RNA interference assays
Injection of dsRNA was carried out as previously described (Fire et al., 1998). Briefly, approximately 200 ng of double-stranded RNA (dsRNA) were injected into the gonad of an L4-young adult worm. Injected worms were recovered for 8-16 hours before being moved to individual plates to enable unaffected embryos to be cleared from the hermaphrodite. The injected nematodes were separated to individual plates and transferred at either 12 or 24 hour intervals to stage development of their progeny. Development of the progeny was monitored daily and compared with noninjected time-matched control worms. Arrested worms were mounted in M9 buffer on 2% agarose pads for microscopy.

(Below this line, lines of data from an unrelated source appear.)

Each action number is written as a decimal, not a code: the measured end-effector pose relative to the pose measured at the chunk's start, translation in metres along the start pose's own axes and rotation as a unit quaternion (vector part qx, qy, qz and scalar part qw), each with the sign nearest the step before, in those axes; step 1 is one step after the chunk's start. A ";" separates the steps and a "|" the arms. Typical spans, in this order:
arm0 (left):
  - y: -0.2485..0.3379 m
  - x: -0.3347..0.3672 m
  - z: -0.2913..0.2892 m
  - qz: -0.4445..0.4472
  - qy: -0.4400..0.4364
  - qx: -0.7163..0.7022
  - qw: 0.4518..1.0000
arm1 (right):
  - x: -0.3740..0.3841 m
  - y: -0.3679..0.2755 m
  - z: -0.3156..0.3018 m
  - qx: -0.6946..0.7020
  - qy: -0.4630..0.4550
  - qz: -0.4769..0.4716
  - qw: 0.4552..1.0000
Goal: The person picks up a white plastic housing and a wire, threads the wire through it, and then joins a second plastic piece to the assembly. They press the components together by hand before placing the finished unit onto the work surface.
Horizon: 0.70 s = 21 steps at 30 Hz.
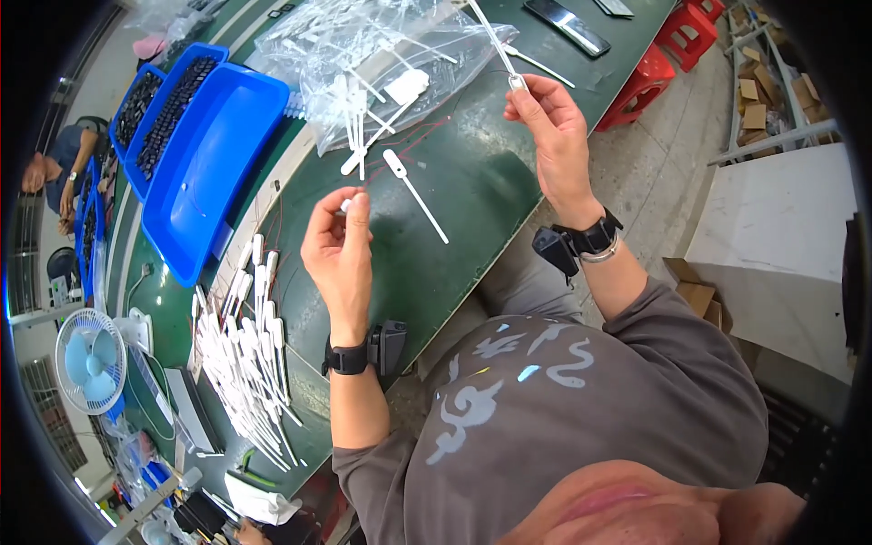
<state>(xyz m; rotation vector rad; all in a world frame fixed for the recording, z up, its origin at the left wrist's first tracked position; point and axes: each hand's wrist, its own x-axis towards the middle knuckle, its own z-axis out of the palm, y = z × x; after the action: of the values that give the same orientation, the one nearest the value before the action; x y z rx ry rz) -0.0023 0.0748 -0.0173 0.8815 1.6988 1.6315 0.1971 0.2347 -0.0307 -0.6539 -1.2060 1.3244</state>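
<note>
My right hand (559, 150) is closed in a pinch on the wider end of a thin white plastic stick (495, 38), which points up and away to the left. My left hand (338, 250) pinches a small white piece (346, 206) between thumb and forefinger; most of it is hidden by the fingers. Between the hands, one white stick with an oval slotted head (416, 195) lies on the green table (436, 282). Beyond it, more white sticks (350, 113) and a clump of small white parts (407, 86) rest on a clear plastic bag (309, 54). Thin red wires (422, 133) trail nearby.
A large pile of white sticks (241, 354) lies at the left. Behind it stand blue trays (195, 195), some with black parts, and a white fan (91, 361). A phone (568, 27) lies at the far right; red stools (640, 86) stand beyond the edge. Another person (68, 168) sits far left.
</note>
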 end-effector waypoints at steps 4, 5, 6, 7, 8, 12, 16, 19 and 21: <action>0.003 0.005 -0.002 0.032 0.025 -0.061 0.997 | 0.002 0.001 -0.002 -0.041 -0.006 0.008 0.999; 0.002 0.006 -0.003 0.048 0.030 -0.081 0.995 | 0.001 0.001 -0.003 -0.061 -0.002 -0.007 0.998; 0.002 0.006 -0.005 0.063 0.036 -0.099 0.992 | 0.000 0.002 -0.003 -0.080 0.001 -0.020 0.997; 0.001 0.005 -0.005 0.060 0.038 -0.098 0.993 | 0.000 0.003 -0.002 -0.099 0.004 -0.033 0.995; 0.001 0.006 -0.006 0.068 0.041 -0.117 0.990 | 0.001 0.004 -0.004 -0.099 0.003 -0.029 0.995; 0.002 0.009 -0.005 0.076 0.047 -0.157 0.984 | 0.005 0.002 -0.009 -0.180 -0.012 -0.094 0.979; -0.002 0.011 -0.016 0.023 -0.008 -0.109 0.994 | 0.008 -0.010 -0.010 -0.111 -0.008 -0.085 0.990; -0.006 0.011 -0.023 -0.057 -0.090 0.020 0.994 | 0.009 -0.021 -0.005 -0.056 -0.059 -0.030 0.996; -0.002 0.004 -0.013 0.055 -0.028 0.236 0.970 | 0.007 -0.028 -0.002 -0.041 -0.080 -0.012 0.996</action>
<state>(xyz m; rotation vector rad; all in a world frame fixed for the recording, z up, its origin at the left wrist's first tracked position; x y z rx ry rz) -0.0153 0.0701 -0.0190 1.2514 2.0684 1.2671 0.2081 0.2363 -0.0037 -0.5973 -1.3995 1.3331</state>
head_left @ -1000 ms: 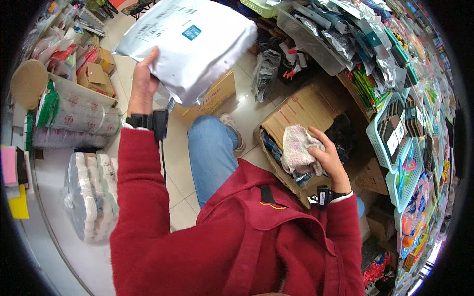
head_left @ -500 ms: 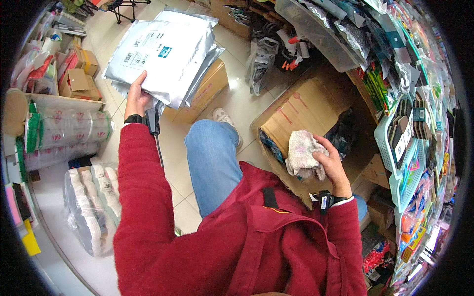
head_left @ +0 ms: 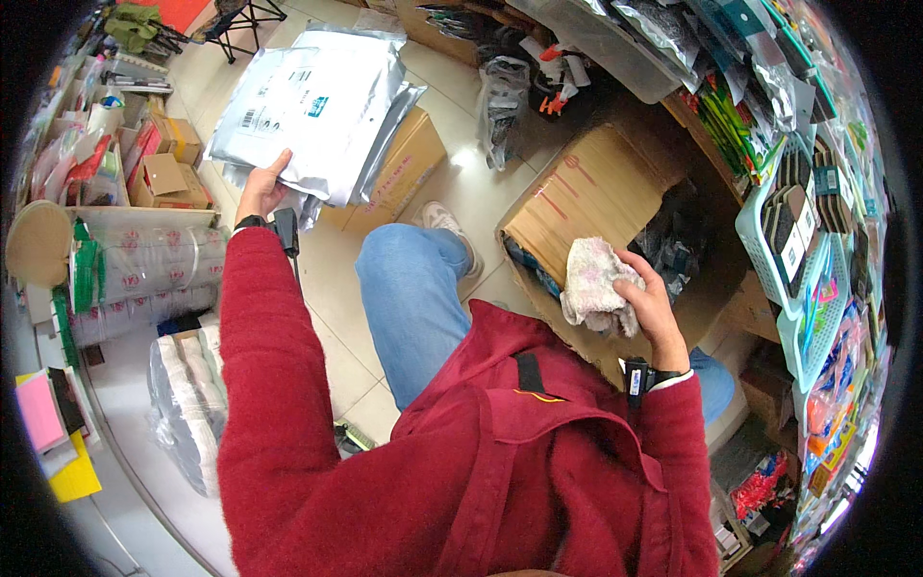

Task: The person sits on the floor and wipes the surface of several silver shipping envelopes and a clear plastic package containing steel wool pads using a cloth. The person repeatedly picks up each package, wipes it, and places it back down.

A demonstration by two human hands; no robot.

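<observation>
On the left, my left hand (head_left: 261, 189) grips the near edge of several flat silver plastic packages (head_left: 308, 120), its thumb lying on top. The packages are stacked over a brown cardboard box (head_left: 411, 162) on the floor, and labels show on the top one. My right hand (head_left: 654, 306) is closed around a crumpled white rag (head_left: 594, 287) with faint pinkish stains. That rag is held above the near side of an open cardboard box (head_left: 582, 188), which has dark plastic-wrapped things inside.
To the right, shelves carry light-blue plastic baskets (head_left: 769, 231) of packaged goods. A clear plastic bin (head_left: 625, 58) stands beyond the open box. Wrapped rolls (head_left: 154, 260) and bagged white bundles (head_left: 187, 413) are at the left. A folding stool (head_left: 236, 29) stands far left.
The whole view has shifted slightly. Both hands keep their holds on the silver packages and the rag, with little other movement visible.
</observation>
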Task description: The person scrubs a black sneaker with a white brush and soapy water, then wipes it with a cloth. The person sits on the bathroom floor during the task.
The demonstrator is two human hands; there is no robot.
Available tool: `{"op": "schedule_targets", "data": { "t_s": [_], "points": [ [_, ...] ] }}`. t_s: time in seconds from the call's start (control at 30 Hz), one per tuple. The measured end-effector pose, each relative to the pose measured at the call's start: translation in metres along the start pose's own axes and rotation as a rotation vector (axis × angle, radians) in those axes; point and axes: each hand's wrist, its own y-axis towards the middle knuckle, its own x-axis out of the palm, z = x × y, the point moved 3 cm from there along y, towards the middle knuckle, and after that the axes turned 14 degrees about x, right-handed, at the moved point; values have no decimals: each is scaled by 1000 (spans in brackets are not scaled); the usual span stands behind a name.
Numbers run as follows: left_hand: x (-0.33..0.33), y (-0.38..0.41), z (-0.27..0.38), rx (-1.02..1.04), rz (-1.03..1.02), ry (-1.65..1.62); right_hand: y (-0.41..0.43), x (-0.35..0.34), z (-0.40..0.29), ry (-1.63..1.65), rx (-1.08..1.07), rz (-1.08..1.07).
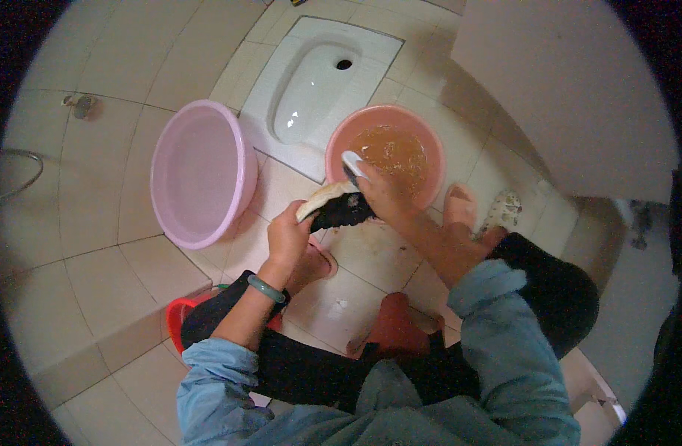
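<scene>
My left hand point(288, 237), with a jade-coloured bangle at the wrist, grips one end of what looks like a shoe point(341, 212). The shoe is black with a cream band along its upper side and a jagged lower edge. My right hand point(388, 195) is closed around a scrubbing brush point(352, 163) with a white back and dark bristles. The brush is at the shoe's far end, though the fingers hide where they meet. Just beyond, a pink-orange basin point(344, 125) holds murky brownish water point(394, 148).
A lilac basin point(238, 184) stands against the tiled wall at left. Behind the basins is a white squat toilet point(313, 95) set in the floor. A red container point(176, 323) is by my left leg. An empty clog point(505, 206) lies beside my right foot.
</scene>
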Motion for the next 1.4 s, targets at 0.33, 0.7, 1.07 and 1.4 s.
{"op": "schedule_targets", "data": {
  "t_s": [0.33, 0.7, 1.07, 1.4],
  "points": [
    [-6, 0, 0, 36, 79, 83, -11, 19, -9, -233, -47, 142],
    [-8, 3, -6, -22, 45, 68, -43, 52, -58, -338, -130, -34],
    [-4, -8, -19, -15, 68, -33, -38, 34, -20, -252, 109, 47],
    [13, -28, -47, -58, 34, -35, -24, 28, 29, -305, 120, 49]
  ]
}}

Visualization of peroxisomes in C. elegans
To visualize C. elegans peroxisomes and to confirm a functional peroxisomal import mechanism, we constructed a gene encoding a GFP protein with a C-terminal SKL peroxisomal targeting signal. We expressed this peroxisome-targeted protein under control of the heat-shock promoter HSP-16/2 (Stringham et al., 1992). This transgene was carried as an extragenic array that can be lost during cell division to generate genetically mosaic animals in which only some cells have the transgene, facilitating cell identification.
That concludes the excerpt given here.